Raphael Patai has taught at the Hebrew University of Jerusalem, Princeton University, Columbia University, and the University of Pennsylvania.

Reviews

A long and quirky look at 1,800 years of minimal Jewish involvement with a pseudoscience, adding little of use either to Jewish history or to the history of science. As he did with The Hebrew Goddess (not reviewed), Patai offers an oxymoronic title and a strained thesis: in this case, that Jews played a major role in the pursuit of the chimerical science of alchemy. While he admits that a only tiny minority of alchemists were Jews, Patai goes on to suggest--but never to prove--that ``the [Jewish] people at large may have believed in the reality of alchemy.'' He dredges up the belief of Hellenist and Muslim adepts of the early Middle Ages that biblical figures were alchemists. Such claims regarding the patriarch Jacob, for example, merely rest on his longevity (a prime alchemical goal) and the mention of a stone on which he props his head (inexplicably associated with the philosopher's stone). With an assortment of obscure charts, tables, and doctrines, the book moves from centuries of Hellenist and Muslim domination of alchemy (with only a Jew or two on the periphery) to 14th-century European Christendom. Apparently the only legitimate reason to connect Judaism to alchemy is that a few curious Jews recorded the ``science'' of their time in Hebrew and ``saved originally non-Jewish alchemical writing for posterity.'' Instead of attempting to establish a link between alchemy and Judaism, Patai might have explored centuries of Christendom's superstitious association of Jews with magical, esoteric, and dark arts. Moreover, he doesn't back up his claim that medieval alchemists were ``the forerunners of modern chemistry,'' so we can't even salvage something for the history of science from this wasteland of bizarre and rather useless information. The real alchemy here is the magical way academics can turn a simple thesis into a 587-page book and a gold mine of research grants. -- Copyright ©1994, Kirkus Associates, LP. All rights reserved.

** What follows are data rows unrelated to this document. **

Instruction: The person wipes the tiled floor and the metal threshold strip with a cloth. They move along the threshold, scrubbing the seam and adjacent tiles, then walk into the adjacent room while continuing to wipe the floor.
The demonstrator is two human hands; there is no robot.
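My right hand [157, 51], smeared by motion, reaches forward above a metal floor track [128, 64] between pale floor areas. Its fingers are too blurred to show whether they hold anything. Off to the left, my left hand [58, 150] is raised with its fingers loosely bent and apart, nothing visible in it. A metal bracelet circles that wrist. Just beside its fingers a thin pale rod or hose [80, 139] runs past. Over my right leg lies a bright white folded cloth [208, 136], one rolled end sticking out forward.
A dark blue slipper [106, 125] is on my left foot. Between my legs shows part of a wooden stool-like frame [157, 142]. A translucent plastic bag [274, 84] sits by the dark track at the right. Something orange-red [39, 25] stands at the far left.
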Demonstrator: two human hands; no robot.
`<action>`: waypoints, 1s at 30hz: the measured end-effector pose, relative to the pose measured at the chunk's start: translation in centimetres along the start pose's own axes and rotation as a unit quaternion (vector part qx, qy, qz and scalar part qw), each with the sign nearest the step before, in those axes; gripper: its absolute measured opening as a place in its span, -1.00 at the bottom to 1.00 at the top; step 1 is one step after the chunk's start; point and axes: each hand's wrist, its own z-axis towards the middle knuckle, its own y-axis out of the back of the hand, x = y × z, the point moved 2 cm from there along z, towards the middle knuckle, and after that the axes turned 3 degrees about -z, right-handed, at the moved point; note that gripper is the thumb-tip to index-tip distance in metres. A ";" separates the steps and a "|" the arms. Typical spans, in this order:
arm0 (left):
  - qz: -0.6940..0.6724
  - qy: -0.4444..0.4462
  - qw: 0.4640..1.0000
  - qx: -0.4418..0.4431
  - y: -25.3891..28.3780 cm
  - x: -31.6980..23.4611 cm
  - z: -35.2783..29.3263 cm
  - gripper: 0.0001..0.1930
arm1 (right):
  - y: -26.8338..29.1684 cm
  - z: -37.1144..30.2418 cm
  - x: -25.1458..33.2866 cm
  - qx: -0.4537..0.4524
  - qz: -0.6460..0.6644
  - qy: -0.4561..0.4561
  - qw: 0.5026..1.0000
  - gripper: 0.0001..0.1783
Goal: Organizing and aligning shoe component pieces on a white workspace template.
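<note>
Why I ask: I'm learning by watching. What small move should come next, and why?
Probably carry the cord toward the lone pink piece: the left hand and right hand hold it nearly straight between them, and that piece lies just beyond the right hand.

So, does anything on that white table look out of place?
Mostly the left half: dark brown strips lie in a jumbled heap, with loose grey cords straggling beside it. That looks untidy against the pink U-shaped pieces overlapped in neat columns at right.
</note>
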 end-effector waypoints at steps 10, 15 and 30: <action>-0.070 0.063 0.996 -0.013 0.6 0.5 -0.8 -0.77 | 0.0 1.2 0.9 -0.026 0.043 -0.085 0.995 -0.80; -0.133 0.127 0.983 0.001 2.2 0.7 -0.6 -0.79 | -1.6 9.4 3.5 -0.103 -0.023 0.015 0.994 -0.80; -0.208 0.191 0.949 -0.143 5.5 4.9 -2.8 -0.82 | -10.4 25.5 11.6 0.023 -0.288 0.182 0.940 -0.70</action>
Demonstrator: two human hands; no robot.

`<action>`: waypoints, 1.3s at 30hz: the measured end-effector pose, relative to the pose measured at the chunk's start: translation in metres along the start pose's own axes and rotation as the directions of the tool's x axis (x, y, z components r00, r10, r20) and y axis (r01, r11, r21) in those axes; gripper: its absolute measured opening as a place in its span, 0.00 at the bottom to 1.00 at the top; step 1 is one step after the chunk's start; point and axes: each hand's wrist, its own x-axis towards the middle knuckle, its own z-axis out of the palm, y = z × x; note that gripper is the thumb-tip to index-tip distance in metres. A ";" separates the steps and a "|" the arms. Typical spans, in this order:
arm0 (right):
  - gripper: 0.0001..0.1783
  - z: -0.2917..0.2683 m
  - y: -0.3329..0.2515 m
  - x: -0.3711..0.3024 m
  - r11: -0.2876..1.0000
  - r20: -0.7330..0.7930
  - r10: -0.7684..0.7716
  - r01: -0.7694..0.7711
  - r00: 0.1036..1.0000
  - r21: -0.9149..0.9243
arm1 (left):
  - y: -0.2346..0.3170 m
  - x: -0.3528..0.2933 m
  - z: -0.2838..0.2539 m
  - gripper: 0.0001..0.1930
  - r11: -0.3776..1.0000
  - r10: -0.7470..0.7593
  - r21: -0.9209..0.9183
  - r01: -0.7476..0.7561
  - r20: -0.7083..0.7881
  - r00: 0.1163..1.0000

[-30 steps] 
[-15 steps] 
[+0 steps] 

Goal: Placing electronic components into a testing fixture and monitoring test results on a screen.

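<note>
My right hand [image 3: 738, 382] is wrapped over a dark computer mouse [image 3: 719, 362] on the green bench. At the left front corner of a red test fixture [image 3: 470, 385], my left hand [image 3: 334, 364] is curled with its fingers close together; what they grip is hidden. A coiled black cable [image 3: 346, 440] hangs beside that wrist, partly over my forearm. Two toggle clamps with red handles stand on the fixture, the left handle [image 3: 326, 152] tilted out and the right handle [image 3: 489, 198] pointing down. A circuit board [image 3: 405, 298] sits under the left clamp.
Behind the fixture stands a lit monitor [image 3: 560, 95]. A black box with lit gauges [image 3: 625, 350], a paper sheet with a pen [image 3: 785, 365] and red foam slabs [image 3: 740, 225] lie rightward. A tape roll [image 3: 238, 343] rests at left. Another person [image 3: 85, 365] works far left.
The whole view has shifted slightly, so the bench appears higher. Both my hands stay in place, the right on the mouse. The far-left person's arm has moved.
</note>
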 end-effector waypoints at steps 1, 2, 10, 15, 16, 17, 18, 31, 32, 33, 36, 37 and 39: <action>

This scholarly work is the first attempt to trace the role of Jews in the field of alchemy from biblical times through the 19th century. A helpful introduction defines alchemy as more than the effort to transmit base metals into gold. The chronological presentation devotes several chapters to individual alchemists, while other chapters cover key manuscripts, treatises, and movements in the history of Jewish alchemy. In an especially absorbing chapter, the author describes the relationship of alchemy and kabbalism, with the latter introducing a mystical and spiritual context for alchemical theories. The conclusion asserts that pre-Enlightenment Jewish alchemists saw in alchemy a connection to their religious observance. Here alchemy comes to be seen as one of the few fields of intellectual endeavor where Jews were allowed to interact with gentiles on an equal basis. For larger Jewish studies collections.